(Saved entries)
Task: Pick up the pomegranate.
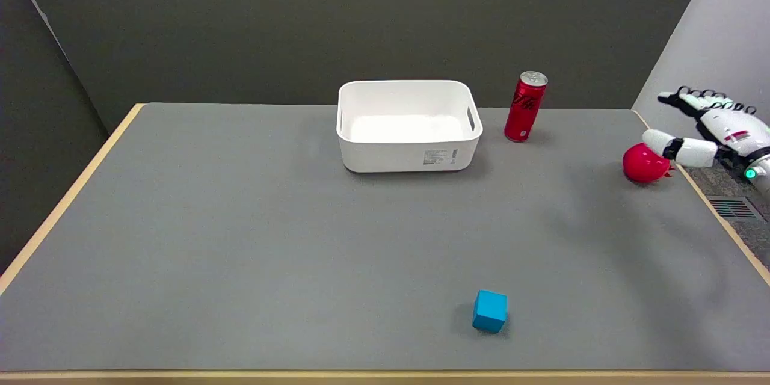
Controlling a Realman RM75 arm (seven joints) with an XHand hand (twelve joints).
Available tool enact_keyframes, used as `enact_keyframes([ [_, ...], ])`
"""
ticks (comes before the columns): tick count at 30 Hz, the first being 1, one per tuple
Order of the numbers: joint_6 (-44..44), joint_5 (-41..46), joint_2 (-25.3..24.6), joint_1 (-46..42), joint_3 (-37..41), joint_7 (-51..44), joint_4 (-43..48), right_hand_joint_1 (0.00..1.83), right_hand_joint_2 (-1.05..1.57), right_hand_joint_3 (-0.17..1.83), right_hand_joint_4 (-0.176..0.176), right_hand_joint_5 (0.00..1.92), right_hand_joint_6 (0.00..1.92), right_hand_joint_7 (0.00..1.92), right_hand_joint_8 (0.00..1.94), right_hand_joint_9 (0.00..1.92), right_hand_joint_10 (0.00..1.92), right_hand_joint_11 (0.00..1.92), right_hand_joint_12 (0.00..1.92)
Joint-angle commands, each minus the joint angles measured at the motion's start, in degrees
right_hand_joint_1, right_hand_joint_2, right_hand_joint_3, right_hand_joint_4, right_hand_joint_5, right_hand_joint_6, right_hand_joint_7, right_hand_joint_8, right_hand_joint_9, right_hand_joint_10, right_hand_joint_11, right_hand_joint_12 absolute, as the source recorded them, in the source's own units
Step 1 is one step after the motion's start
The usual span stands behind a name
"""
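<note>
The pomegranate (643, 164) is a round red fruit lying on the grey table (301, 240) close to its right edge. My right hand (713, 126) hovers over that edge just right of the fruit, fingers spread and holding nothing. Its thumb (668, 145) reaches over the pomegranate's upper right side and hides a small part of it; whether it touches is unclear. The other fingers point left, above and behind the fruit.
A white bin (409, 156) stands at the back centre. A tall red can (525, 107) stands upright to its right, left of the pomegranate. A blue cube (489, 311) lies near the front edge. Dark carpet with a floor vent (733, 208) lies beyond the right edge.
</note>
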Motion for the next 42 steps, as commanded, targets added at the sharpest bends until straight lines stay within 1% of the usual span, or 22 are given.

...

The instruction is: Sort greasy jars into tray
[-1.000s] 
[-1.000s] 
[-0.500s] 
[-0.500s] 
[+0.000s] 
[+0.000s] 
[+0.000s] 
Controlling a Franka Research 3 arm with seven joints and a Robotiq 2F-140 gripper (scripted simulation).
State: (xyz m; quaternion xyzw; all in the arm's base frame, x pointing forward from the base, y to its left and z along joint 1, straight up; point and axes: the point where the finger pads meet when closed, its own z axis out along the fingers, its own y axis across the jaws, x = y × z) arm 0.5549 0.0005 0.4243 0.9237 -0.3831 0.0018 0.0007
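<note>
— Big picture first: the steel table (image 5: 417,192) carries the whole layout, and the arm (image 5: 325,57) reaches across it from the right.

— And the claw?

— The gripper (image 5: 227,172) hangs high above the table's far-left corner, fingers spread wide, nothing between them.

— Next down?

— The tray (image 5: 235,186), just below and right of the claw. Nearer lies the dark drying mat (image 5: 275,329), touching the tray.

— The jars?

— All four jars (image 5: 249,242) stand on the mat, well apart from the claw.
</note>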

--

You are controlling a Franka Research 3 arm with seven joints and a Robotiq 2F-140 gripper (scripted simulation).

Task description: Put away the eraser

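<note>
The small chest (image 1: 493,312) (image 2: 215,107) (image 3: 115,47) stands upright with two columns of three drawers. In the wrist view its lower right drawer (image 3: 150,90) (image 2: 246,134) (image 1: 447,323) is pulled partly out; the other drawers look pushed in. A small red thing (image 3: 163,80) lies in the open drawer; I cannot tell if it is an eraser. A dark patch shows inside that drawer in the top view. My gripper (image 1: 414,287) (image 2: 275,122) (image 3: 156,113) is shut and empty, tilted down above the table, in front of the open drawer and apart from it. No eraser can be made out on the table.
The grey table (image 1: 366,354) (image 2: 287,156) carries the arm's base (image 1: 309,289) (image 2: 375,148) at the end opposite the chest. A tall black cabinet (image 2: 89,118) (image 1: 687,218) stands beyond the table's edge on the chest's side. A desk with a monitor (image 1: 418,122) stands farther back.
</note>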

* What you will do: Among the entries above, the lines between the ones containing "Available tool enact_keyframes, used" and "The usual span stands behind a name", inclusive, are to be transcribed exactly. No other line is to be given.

* Exercise output:
Available tool enact_keyframes, used as `enact_keyframes([ [_, ...], ])`
"""
ticks (comes before the columns): tick count at 30 Hz, the first being 1, one per tuple
Order of the numbers: joint_6 (-44..44), joint_5 (-41..46), joint_2 (-25.3..24.6), joint_1 (-46..42), joint_3 (-37..41), joint_7 (-51..44), joint_4 (-43..48), right_hand_joint_1 (0.00..1.83), right_hand_joint_2 (-1.05..1.57), right_hand_joint_3 (-0.17..1.83), right_hand_joint_4 (-0.176..0.176), right_hand_joint_5 (0.00..1.92), right_hand_joint_6 (0.00..1.92), right_hand_joint_7 (0.00..1.92), right_hand_joint_8 (0.00..1.94), right_hand_joint_9 (0.00..1.92), right_hand_joint_10 (0.00..1.92), right_hand_joint_11 (0.00..1.92), right_hand_joint_12 (0.00..1.92)
Joint-angle commands, each minus the joint angles measured at the motion's start, in degrees
right_hand_joint_1, right_hand_joint_2, right_hand_joint_3, right_hand_joint_4, right_hand_joint_5, right_hand_joint_6, right_hand_joint_7, right_hand_joint_8, right_hand_joint_9, right_hand_joint_10, right_hand_joint_11, right_hand_joint_12 absolute, as the source recorded them, in the source's own units
Step 1 is one step after the motion's start
The usual span stands behind a name

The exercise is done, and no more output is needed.